BU and the Beyond: Mapping the Final Frontier
A five-part series on space exploration
In recent years, Boston University faculty and students have investigated the Martian atmosphere, discovered new planets, and advanced the research of space weather. BU’s extraterrestrial expertise — from the College of Arts and Sciences astronomy department, the College of Engineering department of aerospace and mechanical engineering, and the Center for Space Physics — has contributed to NASA missions from Hubble to the International Space Station.

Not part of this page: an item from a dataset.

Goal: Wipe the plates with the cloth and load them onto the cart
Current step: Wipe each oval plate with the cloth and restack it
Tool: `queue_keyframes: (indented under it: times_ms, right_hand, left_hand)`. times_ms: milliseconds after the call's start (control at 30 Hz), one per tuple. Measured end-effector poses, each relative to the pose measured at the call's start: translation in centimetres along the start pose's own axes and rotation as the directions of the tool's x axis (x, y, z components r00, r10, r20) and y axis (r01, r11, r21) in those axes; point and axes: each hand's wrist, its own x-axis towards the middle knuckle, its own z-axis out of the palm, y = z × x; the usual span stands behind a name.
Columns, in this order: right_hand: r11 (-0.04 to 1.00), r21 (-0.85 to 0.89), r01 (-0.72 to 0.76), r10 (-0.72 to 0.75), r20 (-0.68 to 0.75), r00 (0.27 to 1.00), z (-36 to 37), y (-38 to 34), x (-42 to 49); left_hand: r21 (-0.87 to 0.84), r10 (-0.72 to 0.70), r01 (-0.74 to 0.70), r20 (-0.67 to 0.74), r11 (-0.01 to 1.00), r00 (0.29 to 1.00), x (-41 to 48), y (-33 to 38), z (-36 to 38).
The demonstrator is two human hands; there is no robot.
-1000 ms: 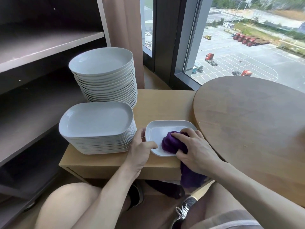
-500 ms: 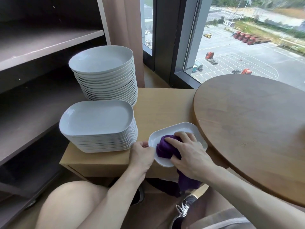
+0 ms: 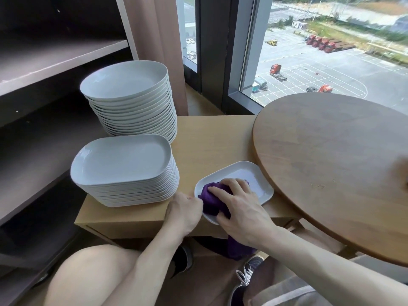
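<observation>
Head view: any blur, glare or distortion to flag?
Head view: wide-angle bowing of window frame and shelf edge; daylit, soft sheen on the near plate stack, no hard glare; left hand, plate, right hand and cloth sharp; blurred smudge on the round table at the right edge.

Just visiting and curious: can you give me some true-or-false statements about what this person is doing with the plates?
1. The right hand presses a purple cloth onto the small plate. True.
2. The left hand lies idle on a knee. False: the left hand grips the small plate's near rim.
3. A nearer stack and a farther stack of plates stand left of that plate. True.
4. The nearer stack is taller. False: the farther stack is taller.
</observation>
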Motion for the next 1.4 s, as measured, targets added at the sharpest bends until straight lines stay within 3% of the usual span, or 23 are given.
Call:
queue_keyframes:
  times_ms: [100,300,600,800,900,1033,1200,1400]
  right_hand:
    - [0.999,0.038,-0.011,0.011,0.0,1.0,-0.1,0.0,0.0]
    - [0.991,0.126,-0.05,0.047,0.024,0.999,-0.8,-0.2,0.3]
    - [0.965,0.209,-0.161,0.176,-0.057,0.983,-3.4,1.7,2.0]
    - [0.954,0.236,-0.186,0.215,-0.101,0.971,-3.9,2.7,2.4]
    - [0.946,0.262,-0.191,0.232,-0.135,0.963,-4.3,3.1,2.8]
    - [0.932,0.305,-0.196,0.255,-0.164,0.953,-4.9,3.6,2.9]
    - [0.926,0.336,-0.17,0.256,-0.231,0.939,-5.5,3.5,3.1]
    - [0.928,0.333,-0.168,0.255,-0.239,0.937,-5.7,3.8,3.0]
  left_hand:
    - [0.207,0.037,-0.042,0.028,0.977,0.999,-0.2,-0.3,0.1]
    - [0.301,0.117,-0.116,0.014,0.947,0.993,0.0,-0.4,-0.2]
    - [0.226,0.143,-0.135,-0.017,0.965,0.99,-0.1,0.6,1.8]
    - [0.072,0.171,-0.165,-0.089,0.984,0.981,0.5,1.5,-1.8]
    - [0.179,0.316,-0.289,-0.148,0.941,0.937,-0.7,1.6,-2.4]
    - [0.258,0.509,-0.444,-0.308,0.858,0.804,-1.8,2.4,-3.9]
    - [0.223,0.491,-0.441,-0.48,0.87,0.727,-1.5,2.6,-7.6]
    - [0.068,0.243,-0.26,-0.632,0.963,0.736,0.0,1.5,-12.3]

This week’s series features BU space research stories and expert commentary on the future of space exploration that appeared on BU Today in 2006 and 2007. Click here to see “Getting the Hubble Out of Trouble,” “Forecasting Space Storms,” “Extracurriculars Get Extraterrestrial,” and “Looking for Life on Mars.”
Mapping the Final Frontier
BU prof on the future of space exploration
Half a century ago, when the Soviet Union launched the Sputnik satellite, Dwight Eisenhower was president, Alaska was not yet a state, and doctors endorsed cigarettes on television. Few people at the time could have predicted the repeated landings on the moon, the International Space Station, or the ability to peer billions of light years into the past with space-based telescopes.
So, in April, when top scholars from astronomy and related fields gathered at Boston University for a conference on the next 50 years of space exploration, some pretty wild ideas were up for discussion. The panelists, who included astronomers, physicists, former astronauts, and representatives of national and private space agencies, debated mining the moon and asteroids for natural resources, the viability of space tourism, the costs and benefits of space colonization, and the philosophical implications of discovering extraterrestrial life.
The Future of Space Exploration: Solutions to Earthly Problems was sponsored by the Boston University Center for Space Physics, the Frederick S. Pardee Center for the Study of the Longer-Range Future, and the Secure World Foundation.